Asked what their lives would be like if Cobain were alive, Love replies, "I don't think we'd still be together. He had such a high tolerance for [heroin], always going to death's door. By the time I stopped doing it six years ago, I'd had it. Enough."
"But I'd have found him a good wife. I'm good at that. I get along with my ex-boyfriends. Edward [Norton] loves/hates me. But I did dump him, so it's got to be tough. He still has mine and Kurt's marriage bed, I should get that back. Jeff Mann, dumped me, and after that I said, 'I'm never getting dumped again.' Well, if you consider a suicide getting dumped, which I guess it is, getting dumped on an epic level."

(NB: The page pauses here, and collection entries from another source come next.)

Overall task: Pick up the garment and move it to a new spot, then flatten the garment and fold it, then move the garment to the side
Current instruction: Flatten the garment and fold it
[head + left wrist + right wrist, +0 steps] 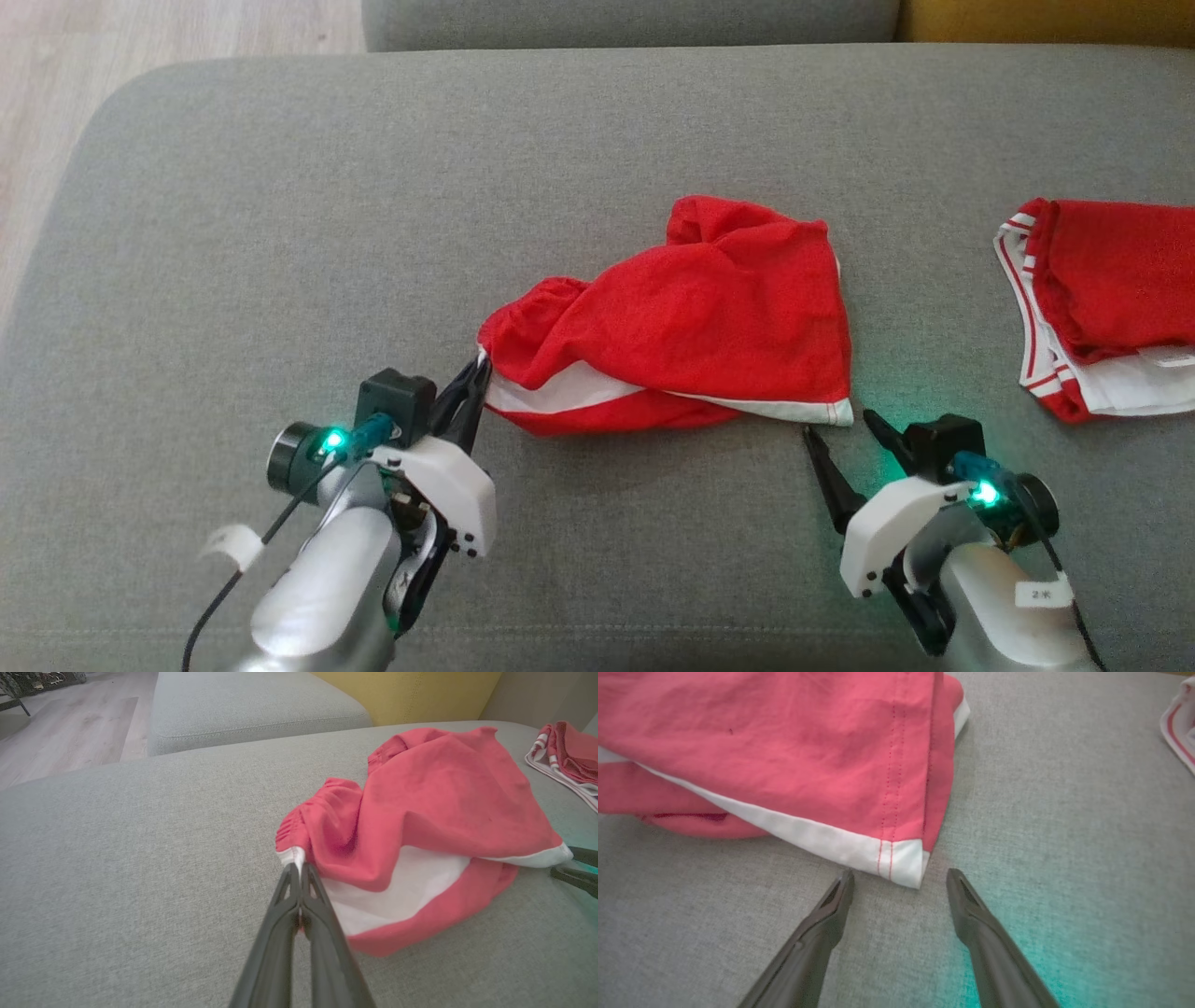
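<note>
The red garment (691, 317) lay crumpled near the middle of the grey sofa cushion (373, 187), a little toward its near edge. It looked light, thin and limp, likely to sag and bunch when lifted, so its firmer white-trimmed corners seemed the best holds. The left pincer (476, 378) was clamped on the white corner (292, 855) at its left end. The right pincer (838, 425) stood with fingers apart, just short of the hem corner (901, 863). A second red garment (1111, 289) lay at the cushion's right edge, well apart.
</note>
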Motion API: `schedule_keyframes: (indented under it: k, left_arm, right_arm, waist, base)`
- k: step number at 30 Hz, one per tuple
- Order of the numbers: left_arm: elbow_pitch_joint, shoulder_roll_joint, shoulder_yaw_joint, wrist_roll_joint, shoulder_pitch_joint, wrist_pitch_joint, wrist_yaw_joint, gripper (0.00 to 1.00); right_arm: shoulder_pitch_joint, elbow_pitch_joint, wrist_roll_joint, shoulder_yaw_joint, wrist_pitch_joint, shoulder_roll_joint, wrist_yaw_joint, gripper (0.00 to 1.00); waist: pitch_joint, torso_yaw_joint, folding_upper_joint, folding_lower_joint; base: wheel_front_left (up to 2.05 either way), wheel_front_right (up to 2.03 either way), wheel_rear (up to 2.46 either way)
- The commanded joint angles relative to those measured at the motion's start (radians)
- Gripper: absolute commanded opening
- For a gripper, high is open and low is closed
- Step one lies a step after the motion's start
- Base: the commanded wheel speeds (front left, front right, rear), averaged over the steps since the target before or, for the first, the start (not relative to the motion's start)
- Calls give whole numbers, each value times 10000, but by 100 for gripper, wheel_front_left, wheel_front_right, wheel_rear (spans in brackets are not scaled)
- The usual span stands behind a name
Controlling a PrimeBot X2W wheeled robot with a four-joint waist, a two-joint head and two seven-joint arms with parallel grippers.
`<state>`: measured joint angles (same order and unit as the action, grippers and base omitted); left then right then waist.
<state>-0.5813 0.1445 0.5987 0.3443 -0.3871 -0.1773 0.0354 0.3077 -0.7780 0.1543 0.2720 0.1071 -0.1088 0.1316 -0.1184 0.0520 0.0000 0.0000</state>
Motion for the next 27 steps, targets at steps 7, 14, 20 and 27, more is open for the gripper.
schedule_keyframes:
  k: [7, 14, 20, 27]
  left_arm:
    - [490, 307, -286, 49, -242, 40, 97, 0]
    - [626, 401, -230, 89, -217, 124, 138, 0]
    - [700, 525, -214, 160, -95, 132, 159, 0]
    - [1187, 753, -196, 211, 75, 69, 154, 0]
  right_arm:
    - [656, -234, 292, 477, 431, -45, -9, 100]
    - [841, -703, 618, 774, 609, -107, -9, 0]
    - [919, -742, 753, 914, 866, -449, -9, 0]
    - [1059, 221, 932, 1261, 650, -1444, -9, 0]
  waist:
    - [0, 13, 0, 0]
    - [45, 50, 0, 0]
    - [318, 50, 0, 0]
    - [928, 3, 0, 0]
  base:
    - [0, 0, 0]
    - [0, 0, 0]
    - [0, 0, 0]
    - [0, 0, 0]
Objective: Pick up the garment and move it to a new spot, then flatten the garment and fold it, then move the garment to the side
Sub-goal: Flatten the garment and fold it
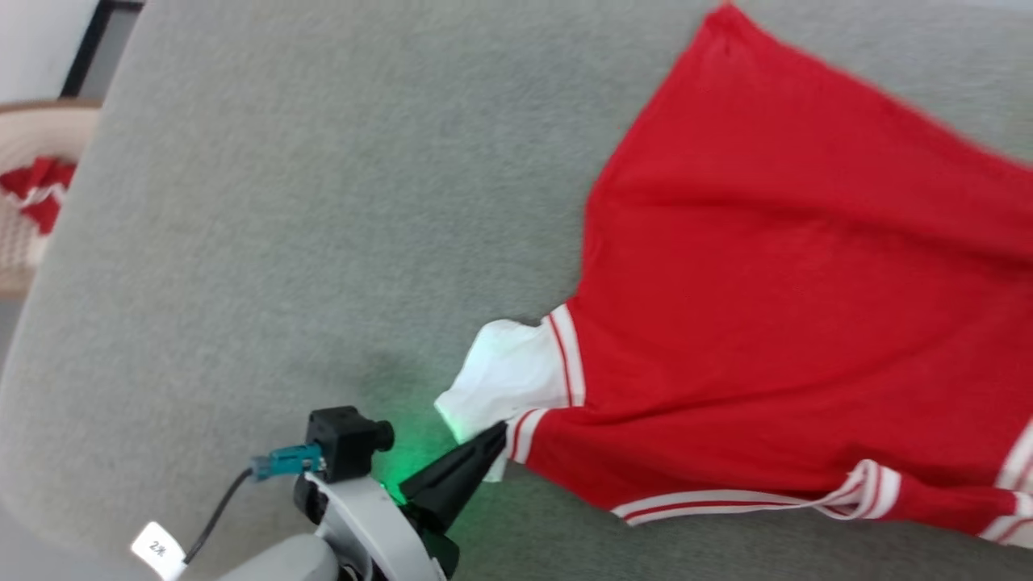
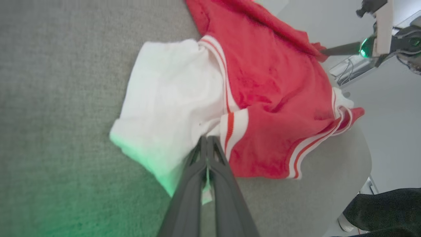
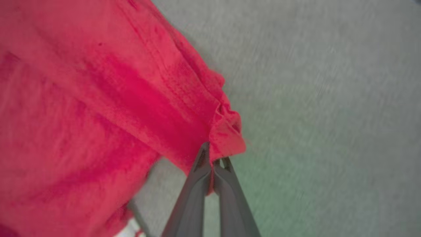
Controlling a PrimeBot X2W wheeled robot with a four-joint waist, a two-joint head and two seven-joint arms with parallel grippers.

Cobain has yet to be put to rest, in more ways than one. His 23-volume journals were finally sold last month to Riverhead Books for a reported $2.8 million and are certain to cause a storm on publication. And after splitting the husband's ashes with his mother, Love has yet to find the suitable spot to bury them. "I can't get Kurt buried anywhere," Love says. "No graveyard in Seattle wants him. Although many in Hollywood do. They like that kind of tourism."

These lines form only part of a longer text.